Caleb verzog das Gesicht. Zu fauchen und dabei die Fänge und Krallen zu strecken war ein Reflex, den kein Vampir auf Dauer unterdrücken konnte, ebensowenig wie ein Mensch ein Gähnen, und er tat bereits seit Wochen sein allerbestes Jade davon nichts mitbekommen zu lassen, um sie nicht zu erschrecken. Offenbar hatte er recht damit getan, dem Drang stets nur hinter ihrem Rücken oder in einem anderen Raum nachzugeben und dabei möglichst leise zu sein, und er mußte erfolgreich gewesen sein, da sie das Verhalten nicht mit ihm verband.
Als seine Freundin ihn nun ansah wischte er schnell alle Zweifel und negativen Gefühle von seinem Gesicht und blickte ihr aufmerksam entgegen. Sie meinte: "Seitdem ignoriere ich so späte Besucher und gehe nicht an die Tür, es sei denn ich erwarte dich. Hältst du mich deshalb für gemein?"
"Nicht doch. Ich halte dich für sehr vorsichtig. Es ist dein gutes Recht zu entscheiden, wen du empfängst und wen nicht, und es ist ohnehin ungehörig für fremde Männer nach Einbruch der Dunkelheit bei alleinstehenden Damen vorstellig zu werden." Wohl war ihm nicht dabei das zu sagen, da ihre Freundschaft ja durch ein unbeabsichtigtes Ignorieren dieser Regel entstanden war. "Allerdings muß es unangenehm sein zu wissen, daß man dich von draußen sieht, wenn du die Besucher ignorierst."

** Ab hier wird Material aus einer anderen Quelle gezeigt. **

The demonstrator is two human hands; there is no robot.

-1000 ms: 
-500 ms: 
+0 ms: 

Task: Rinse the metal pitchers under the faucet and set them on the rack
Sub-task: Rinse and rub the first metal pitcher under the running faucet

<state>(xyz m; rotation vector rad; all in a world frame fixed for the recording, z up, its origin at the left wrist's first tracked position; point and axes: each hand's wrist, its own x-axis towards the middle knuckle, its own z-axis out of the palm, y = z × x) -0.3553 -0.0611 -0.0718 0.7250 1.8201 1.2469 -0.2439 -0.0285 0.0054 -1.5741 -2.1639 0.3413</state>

"Ja, ich habe schon über eine dieser Spiegelfolien nachgedacht, die man an die Scheibe kleben kann, um sie von einer Seite undurchsichtig zu machen. Dann käme tagsüber immer noch Licht in den Flur, aber ich hätte etwas mehr Privatsphäre. Es ist sowieso unangenehm, wenn ich mal eben vom Bad ins Schlafzimmer huschen will und draußen steht der Postbote oder irgendein Nachbar, während man nichts an hat! Wer hat bloß dieses Haus konstruiert!"
"Vermutlich hat der Bruder des Architekten einen Großhandel für Bademäntel", mutmaßte Caleb grinsend, worauf Jade ansprang. "Oder er ist der Vorsitzende vom örtlichen Nudistenclub!" - "Das kann nicht sein, den kenne ich persönlich und er hat keinen Bruder." Er sah so glaubhaft bei dieser Behauptung aus, daß Jade ihn zunächst anstarrte und ihn dann, als sie den Scherz erkannte, gegen den Arm schubste.